Le Sénégal fait partie des pays qui jouissent encore d’une bonne réputation auprès d’institutions comme la Banque mondiale. C’est ce qu’a soutenu le vice-président pour l’Afrique de l’Ouest et du Centre du groupe de la Banque mondiale, Ousmane Diagana, dans un entretien accordé au Soleil et publié dans notre édition du 19 février 2026.

Interpellé sur le levier sur lequel le Sénégal peut s’appuyer pour exploiter pleinement ses potentialités financières, le vice-président pour l’Afrique de l’Ouest et du Centre du groupe de la Banque mondiale a analysé la question sur le plan interne selon deux axes.

D’abord, l’élargissement de l’assiette fiscale. Certes, l’économie est fortement informelle, mais pour Ousmane Diagana, il est clair qu’il existe des niches qui peuvent être mobilisées afin que tous ceux qui sont en mesure de contribuer à l’augmentation des ressources domestiques soient effectivement intégrés dans l’assiette fiscale.

« Ensuite, il y a la question de l’efficience dans l’utilisation des ressources mobilisées. Mieux les ressources existantes sont gérées, meilleures sont les performances en matière de gestion publique. C’est pourquoi j’évoquais tantôt un meilleur ciblage des programmes d’investissement public ainsi qu’une définition plus rigoureuse des politiques publiques », a-t-il dit.

Par ailleurs, même si, en valeur absolue, les ressources mises à disposition des pays sont affectées par le contexte international, il indique que des ressources concessionnelles existent au sein d’institutions comme la Banque mondiale. Elles sont attribuées sur la base des performances globales du pays et sur une période relativement longue.

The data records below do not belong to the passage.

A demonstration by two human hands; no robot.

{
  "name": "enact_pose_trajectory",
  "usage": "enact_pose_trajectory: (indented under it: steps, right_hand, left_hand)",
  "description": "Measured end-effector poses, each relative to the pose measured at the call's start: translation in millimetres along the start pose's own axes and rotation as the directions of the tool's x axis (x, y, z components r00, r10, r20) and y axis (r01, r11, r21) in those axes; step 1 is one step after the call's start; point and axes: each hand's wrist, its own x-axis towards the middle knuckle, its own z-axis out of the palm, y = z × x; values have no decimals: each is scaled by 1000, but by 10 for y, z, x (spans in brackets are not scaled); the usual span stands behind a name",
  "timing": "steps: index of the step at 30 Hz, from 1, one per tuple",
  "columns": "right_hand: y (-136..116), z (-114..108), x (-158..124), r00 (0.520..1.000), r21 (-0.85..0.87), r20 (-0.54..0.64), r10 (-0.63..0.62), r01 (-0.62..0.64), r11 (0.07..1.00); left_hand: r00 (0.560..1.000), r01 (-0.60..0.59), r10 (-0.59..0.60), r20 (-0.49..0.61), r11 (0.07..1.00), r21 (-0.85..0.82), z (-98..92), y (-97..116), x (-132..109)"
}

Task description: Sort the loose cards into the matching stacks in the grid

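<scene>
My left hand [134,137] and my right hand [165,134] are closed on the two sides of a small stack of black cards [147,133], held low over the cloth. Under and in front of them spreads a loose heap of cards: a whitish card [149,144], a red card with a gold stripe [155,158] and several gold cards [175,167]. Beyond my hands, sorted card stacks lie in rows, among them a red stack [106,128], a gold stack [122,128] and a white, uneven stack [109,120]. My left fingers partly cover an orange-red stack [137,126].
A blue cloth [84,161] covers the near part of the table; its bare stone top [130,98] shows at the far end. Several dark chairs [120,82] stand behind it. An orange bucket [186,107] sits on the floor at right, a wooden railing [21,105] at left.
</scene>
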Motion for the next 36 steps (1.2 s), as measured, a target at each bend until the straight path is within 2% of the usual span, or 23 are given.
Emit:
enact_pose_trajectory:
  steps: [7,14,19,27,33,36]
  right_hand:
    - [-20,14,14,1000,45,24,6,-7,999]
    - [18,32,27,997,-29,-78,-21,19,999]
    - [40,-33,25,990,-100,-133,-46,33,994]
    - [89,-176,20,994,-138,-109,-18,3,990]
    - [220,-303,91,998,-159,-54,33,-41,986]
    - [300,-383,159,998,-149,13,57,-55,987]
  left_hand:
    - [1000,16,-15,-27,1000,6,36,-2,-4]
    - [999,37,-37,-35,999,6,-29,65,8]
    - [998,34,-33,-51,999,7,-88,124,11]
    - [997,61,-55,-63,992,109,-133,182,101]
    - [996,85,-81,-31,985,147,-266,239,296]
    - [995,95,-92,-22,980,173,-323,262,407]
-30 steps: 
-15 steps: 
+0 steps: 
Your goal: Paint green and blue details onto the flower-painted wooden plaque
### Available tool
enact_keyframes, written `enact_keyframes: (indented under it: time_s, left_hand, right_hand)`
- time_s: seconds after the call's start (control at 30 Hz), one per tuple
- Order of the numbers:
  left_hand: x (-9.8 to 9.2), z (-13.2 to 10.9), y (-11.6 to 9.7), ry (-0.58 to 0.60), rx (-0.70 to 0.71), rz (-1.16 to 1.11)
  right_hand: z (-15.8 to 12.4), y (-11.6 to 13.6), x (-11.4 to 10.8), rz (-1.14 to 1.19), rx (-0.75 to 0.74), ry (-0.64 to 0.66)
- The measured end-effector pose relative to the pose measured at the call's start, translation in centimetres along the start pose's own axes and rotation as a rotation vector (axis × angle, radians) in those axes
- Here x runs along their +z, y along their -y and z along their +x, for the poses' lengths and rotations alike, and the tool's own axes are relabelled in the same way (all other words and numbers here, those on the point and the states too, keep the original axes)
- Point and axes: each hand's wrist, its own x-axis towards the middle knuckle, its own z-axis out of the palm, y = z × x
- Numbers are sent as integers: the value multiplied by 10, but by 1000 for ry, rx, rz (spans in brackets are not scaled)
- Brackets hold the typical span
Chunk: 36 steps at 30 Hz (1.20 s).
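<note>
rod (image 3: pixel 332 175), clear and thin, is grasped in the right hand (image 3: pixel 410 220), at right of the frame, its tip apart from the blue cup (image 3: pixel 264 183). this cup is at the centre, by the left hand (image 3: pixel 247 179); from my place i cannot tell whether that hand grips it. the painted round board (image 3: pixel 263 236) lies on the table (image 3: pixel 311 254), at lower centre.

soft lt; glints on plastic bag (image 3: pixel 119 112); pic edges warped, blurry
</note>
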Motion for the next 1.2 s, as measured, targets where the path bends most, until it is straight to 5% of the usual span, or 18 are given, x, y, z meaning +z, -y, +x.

« Heureusement, le Sénégal fait partie des pays qui jouissent encore d’une bonne réputation auprès d’institutions comme la Banque mondiale, ce qui lui permet d’accéder à ces ressources concessionnelles », s’est réjoui M. Diagana.

Toutefois, le chef de mission de la Banque mondiale souligne qu’il convient désormais de veiller à ce que ces ressources soient mobilisées en temps voulu et utilisées conformément aux objectifs des projets, selon les plans d’exécution établis pour chacun d’eux.